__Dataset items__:
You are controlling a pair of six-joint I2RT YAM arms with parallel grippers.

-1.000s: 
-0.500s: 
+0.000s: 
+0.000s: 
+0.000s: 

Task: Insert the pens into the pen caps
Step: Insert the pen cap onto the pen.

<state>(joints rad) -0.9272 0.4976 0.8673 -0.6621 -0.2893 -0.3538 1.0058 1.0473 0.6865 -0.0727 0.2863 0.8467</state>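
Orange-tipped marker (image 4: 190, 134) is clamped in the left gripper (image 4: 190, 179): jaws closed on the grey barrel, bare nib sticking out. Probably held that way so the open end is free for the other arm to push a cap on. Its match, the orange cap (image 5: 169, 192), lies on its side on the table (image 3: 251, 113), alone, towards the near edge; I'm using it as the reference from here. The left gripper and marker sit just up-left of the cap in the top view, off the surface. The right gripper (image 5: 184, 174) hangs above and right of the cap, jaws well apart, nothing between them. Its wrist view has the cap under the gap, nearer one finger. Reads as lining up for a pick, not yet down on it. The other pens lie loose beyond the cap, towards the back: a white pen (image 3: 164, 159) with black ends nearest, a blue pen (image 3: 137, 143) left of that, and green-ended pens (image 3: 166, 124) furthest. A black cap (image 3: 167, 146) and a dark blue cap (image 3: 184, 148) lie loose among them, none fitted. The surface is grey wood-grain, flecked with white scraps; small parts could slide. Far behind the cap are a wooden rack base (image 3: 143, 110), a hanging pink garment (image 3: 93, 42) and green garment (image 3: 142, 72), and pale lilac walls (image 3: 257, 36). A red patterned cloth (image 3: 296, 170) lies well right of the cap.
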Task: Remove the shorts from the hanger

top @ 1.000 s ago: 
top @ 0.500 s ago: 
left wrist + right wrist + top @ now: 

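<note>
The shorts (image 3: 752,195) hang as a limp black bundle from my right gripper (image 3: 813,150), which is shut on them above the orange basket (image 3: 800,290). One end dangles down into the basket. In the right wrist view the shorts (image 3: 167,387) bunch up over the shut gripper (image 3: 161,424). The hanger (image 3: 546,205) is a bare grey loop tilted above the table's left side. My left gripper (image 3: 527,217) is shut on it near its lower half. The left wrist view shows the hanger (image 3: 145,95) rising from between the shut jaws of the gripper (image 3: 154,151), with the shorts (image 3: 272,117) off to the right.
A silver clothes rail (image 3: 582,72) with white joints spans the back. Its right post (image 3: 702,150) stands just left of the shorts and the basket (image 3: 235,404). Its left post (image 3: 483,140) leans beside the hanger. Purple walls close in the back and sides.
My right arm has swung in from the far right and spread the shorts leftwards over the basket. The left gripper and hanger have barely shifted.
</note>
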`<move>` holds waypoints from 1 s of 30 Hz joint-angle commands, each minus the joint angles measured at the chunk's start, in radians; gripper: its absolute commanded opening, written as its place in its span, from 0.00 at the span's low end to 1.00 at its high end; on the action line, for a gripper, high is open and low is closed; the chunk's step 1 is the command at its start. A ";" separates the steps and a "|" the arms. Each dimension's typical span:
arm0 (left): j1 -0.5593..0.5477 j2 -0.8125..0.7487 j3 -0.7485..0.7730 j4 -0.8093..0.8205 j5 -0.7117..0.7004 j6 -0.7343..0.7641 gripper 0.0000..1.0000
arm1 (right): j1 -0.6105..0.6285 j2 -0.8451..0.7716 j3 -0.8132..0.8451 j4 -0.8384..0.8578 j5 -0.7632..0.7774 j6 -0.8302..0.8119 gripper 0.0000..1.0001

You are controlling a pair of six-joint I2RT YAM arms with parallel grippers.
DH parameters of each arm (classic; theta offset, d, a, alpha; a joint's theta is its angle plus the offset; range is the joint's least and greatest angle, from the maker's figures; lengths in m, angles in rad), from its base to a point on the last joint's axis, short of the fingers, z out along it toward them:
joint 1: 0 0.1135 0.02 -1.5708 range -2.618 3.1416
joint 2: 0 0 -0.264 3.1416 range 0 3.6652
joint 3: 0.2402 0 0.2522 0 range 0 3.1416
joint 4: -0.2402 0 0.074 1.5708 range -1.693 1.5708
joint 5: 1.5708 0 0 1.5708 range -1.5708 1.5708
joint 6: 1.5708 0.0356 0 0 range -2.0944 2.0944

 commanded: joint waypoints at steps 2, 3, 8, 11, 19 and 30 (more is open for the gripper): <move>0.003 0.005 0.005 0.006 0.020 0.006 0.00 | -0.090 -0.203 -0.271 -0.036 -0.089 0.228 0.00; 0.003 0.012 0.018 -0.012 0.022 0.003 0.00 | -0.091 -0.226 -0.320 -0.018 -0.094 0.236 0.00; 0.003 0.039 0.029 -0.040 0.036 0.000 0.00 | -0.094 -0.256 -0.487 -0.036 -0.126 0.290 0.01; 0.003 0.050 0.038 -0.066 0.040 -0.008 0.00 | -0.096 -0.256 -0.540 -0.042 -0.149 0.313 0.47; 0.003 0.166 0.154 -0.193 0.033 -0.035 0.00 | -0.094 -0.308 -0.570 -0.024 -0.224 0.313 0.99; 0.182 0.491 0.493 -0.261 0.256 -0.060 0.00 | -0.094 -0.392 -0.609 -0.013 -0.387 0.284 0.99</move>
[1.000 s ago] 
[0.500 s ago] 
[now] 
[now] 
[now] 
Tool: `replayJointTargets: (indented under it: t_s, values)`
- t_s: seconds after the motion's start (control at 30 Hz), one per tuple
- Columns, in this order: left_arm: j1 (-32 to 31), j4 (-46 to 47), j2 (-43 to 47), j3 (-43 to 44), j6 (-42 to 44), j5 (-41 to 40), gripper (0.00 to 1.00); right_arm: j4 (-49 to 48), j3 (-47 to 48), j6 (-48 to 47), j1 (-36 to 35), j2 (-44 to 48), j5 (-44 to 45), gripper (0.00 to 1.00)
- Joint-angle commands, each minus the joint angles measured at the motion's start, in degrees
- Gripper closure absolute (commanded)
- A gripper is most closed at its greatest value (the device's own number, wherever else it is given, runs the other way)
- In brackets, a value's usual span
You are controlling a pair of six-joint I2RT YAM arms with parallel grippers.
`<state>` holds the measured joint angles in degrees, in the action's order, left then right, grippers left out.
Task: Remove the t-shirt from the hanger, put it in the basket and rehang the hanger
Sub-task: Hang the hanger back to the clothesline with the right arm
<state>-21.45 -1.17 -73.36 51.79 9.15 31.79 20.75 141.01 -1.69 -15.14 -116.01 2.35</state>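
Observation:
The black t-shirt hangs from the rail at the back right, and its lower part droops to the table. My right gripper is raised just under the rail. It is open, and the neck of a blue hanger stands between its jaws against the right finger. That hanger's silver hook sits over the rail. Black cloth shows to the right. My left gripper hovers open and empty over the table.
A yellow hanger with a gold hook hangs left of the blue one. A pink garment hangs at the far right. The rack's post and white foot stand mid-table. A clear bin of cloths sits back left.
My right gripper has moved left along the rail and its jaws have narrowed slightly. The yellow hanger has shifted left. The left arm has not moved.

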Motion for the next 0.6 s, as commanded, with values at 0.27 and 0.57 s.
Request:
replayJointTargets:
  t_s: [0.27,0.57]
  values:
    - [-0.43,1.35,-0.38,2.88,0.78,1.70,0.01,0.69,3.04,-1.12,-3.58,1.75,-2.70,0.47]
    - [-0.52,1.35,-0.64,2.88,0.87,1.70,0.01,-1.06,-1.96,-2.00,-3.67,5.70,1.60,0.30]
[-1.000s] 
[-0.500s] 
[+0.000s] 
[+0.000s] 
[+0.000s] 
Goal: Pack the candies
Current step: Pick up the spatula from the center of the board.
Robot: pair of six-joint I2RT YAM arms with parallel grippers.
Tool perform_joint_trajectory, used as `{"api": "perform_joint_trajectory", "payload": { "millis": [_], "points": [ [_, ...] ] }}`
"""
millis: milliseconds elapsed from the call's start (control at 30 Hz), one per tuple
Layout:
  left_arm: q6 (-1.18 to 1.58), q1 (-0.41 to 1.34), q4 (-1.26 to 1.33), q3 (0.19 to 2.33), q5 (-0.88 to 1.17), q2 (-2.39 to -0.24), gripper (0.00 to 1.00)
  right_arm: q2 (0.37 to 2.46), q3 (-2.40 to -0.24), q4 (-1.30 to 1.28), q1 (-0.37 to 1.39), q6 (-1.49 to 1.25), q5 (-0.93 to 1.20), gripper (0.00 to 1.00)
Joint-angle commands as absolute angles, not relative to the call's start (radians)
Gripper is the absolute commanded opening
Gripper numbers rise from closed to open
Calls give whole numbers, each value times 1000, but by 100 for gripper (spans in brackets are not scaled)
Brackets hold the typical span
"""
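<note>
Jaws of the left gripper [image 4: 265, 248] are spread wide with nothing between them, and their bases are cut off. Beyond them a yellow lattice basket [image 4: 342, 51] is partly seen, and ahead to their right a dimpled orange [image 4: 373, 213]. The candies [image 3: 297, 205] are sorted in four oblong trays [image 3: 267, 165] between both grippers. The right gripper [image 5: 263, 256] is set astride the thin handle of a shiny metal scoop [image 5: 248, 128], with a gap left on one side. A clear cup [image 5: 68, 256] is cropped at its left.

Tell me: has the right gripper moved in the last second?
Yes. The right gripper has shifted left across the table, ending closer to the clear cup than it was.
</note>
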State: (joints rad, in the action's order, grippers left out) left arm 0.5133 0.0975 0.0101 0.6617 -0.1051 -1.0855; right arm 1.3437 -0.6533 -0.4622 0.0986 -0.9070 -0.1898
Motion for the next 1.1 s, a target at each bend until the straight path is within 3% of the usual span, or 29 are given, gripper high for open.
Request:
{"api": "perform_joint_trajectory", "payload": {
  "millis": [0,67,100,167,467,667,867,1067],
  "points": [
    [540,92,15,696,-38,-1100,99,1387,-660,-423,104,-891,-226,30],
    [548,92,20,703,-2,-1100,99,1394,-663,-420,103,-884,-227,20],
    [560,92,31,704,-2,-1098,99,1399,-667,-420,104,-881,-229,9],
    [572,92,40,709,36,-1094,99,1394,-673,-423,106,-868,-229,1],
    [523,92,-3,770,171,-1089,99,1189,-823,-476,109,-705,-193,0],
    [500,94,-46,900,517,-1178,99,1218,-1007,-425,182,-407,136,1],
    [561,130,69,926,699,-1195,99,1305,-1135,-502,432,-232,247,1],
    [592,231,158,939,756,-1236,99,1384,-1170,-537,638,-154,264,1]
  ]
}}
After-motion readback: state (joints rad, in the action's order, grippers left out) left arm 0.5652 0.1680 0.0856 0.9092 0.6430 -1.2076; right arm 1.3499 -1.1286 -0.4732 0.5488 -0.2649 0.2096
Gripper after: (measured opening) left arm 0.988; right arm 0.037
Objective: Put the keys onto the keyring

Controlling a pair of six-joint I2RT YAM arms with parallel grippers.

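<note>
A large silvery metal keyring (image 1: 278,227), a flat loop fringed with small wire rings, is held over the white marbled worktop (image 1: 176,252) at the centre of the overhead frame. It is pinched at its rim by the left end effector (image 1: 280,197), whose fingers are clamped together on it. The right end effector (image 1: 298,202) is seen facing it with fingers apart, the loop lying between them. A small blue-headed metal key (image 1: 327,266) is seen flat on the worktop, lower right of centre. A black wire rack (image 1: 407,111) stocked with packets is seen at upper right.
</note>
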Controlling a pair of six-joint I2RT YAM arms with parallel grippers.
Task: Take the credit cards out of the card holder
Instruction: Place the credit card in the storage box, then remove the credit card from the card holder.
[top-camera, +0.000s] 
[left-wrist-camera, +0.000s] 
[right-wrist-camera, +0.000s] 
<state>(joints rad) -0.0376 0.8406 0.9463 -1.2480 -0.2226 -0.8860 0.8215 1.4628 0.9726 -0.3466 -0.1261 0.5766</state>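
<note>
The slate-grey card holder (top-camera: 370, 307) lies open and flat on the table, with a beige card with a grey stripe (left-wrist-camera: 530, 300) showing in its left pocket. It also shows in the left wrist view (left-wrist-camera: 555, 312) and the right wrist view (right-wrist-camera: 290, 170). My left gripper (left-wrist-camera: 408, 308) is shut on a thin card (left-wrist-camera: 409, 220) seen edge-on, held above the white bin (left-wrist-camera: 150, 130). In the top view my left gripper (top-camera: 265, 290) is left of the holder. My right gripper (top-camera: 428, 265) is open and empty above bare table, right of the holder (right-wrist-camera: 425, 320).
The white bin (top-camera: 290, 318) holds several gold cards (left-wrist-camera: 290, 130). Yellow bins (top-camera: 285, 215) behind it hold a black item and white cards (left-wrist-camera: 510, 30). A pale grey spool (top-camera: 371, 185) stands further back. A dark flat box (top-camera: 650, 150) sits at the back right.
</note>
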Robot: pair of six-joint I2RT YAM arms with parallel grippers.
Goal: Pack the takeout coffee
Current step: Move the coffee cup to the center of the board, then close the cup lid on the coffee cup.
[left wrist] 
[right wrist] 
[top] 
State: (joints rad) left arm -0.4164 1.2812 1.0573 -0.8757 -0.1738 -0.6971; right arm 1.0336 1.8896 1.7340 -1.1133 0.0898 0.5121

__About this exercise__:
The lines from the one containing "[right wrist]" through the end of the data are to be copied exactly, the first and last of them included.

__Task answer__:
[right wrist] 
[top] 
State: (joints rad) left arm -0.4164 1.2812 1.0573 -0.8757 -0.1738 -0.6971; right arm 1.0336 1.8896 1.7340 -1.1133 0.0898 0.5121

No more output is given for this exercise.